§ What to produce:
Using the data that follows, return exactly the lines from the one that contains "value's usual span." through the one that contains "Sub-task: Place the", ends included.

§ Data extract:

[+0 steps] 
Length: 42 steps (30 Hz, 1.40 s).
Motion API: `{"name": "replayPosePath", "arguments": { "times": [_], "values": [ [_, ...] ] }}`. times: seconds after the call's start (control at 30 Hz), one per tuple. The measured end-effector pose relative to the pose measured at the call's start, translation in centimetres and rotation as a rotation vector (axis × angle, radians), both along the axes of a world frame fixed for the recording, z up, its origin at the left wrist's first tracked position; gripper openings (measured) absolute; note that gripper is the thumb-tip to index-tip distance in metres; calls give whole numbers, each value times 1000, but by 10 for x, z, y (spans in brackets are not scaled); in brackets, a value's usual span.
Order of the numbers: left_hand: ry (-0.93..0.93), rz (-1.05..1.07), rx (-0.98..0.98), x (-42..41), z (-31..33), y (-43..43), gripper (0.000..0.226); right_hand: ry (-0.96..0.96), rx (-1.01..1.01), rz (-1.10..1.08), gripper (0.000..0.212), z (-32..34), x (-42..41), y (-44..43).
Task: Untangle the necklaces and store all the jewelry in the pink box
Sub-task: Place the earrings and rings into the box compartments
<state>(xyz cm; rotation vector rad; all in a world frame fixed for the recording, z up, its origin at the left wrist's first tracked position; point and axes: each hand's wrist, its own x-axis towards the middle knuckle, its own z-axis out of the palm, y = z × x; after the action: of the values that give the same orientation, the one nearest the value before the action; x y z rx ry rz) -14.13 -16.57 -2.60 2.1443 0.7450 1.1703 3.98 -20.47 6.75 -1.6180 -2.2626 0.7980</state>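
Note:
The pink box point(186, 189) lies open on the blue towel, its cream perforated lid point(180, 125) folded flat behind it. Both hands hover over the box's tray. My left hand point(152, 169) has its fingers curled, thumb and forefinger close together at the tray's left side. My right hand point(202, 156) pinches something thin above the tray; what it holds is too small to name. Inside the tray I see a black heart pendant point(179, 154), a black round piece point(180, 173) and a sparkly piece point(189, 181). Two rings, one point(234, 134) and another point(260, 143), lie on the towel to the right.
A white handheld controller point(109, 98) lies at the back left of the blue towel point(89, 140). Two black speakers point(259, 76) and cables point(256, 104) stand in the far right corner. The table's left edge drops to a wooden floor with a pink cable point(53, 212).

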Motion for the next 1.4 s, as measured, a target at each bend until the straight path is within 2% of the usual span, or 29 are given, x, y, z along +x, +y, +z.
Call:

§ Exercise solution:
Motion API: `{"name": "replayPosePath", "arguments": { "times": [_], "values": [ [_, ...] ] }}`. times: seconds after the call's start (control at 30 Hz), one per tuple. The measured end-effector pose relative to the pose measured at the call's start, translation in centimetres and rotation as a rotation vector (axis × angle, radians), both along the axes of a world frame fixed for the recording, z up, its origin at the left wrist's first tracked position; gripper openings (measured) absolute; note that gripper is the thumb-tip to index-tip distance in metres; calls give whole numbers, each value times 1000, but by 10 for x, z, y (spans in brackets are not scaled); in brackets, a value's usual span.
Order of the numbers: left_hand: ry (-0.93..0.93), rz (-1.05..1.07), rx (-0.98..0.98), x (-42..41), z (-31..33), y (-43..43), gripper (0.000..0.226); right_hand: ry (-0.96..0.96), rx (-1.01..1.01), rz (-1.10..1.08), gripper (0.000..0.212), z (-32..34), x (-42..41), y (-44..43).
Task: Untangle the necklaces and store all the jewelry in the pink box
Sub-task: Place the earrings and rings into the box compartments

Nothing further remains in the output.